GOAL OF THE EXERCISE = Please print every line of the listing, unchanged.

MATERIAL PROVIDED =
□ □ □ □ □ □ □
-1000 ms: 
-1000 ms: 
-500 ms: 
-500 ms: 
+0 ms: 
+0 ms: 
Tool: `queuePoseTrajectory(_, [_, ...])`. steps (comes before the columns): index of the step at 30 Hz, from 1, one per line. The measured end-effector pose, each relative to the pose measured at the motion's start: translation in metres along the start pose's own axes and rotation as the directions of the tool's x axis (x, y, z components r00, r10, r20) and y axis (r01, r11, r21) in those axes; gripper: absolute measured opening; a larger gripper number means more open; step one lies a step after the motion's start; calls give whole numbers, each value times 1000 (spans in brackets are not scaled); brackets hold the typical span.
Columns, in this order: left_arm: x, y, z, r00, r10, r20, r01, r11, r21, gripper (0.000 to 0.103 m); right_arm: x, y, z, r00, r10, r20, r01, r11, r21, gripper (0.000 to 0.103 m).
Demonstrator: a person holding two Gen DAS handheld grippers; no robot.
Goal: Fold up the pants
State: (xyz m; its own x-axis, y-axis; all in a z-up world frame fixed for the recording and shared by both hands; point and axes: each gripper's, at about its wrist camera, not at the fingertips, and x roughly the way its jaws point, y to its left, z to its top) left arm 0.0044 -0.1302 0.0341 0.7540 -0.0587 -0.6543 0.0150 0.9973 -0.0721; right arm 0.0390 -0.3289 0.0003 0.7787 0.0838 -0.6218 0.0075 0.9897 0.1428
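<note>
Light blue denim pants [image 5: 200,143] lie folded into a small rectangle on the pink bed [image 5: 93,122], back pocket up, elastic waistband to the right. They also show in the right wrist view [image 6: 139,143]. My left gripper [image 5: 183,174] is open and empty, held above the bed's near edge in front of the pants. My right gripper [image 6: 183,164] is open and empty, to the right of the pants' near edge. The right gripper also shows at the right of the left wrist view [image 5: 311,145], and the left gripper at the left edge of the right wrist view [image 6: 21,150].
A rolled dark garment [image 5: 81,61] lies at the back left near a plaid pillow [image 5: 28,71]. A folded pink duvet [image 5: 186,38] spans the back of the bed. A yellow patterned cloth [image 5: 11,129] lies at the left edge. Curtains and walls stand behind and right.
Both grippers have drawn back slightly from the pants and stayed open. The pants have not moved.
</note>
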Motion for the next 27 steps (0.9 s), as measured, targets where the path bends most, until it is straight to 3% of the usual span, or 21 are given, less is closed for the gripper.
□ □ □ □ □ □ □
TASK ANSWER =
-1000 ms: 
-1000 ms: 
-500 ms: 
-500 ms: 
+0 ms: 
+0 ms: 
Tool: `queuePoseTrajectory(_, [_, ...])`. steps (comes before the columns): index of the step at 30 Hz, from 1, one per line. The measured end-effector pose, each relative to the pose measured at the motion's start: translation in metres along the start pose's own axes and rotation as the directions of the tool's x axis (x, y, z components r00, r10, r20) and y axis (r01, r11, r21) in those axes; gripper: absolute measured opening; a larger gripper number means more open; step one lies a step after the motion's start; calls give whole numbers, each value times 1000 (spans in brackets are not scaled); brackets hold the typical span.
Columns, in this order: left_arm: x, y, z, r00, r10, r20, r01, r11, r21, gripper (0.000 to 0.103 m); right_arm: x, y, z, r00, r10, r20, r01, r11, r21, gripper (0.000 to 0.103 m).
Demonstrator: a person holding two Gen DAS handheld grippers; no robot.
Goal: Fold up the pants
State: (xyz m; its own x-axis, y-axis; all in a z-up world frame fixed for the recording and shared by both hands; point and axes: each gripper's, at about its wrist camera, not at the fingertips, and x roughly the way its jaws point, y to its left, z to its top) left arm 0.0044 -0.1302 0.0341 0.7540 -0.0587 -0.6543 0.0150 0.9973 -0.0721; right arm 0.0390 -0.3289 0.0003 0.7787 0.0838 -0.6218 0.0075 0.9897 0.1428
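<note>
Light blue denim pants [image 5: 200,143] lie folded into a small rectangle on the pink bed [image 5: 93,122], back pocket up, elastic waistband to the right. They also show in the right wrist view [image 6: 139,143]. My left gripper [image 5: 183,174] is open and empty, held above the bed's near edge in front of the pants. My right gripper [image 6: 183,164] is open and empty, to the right of the pants' near edge. The right gripper also shows at the right of the left wrist view [image 5: 311,145], and the left gripper at the left edge of the right wrist view [image 6: 21,150].
A rolled dark garment [image 5: 81,61] lies at the back left near a plaid pillow [image 5: 28,71]. A folded pink duvet [image 5: 186,38] spans the back of the bed. A yellow patterned cloth [image 5: 11,129] lies at the left edge. Curtains and walls stand behind and right.
Both grippers have drawn back slightly from the pants and stayed open. The pants have not moved.
</note>
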Motion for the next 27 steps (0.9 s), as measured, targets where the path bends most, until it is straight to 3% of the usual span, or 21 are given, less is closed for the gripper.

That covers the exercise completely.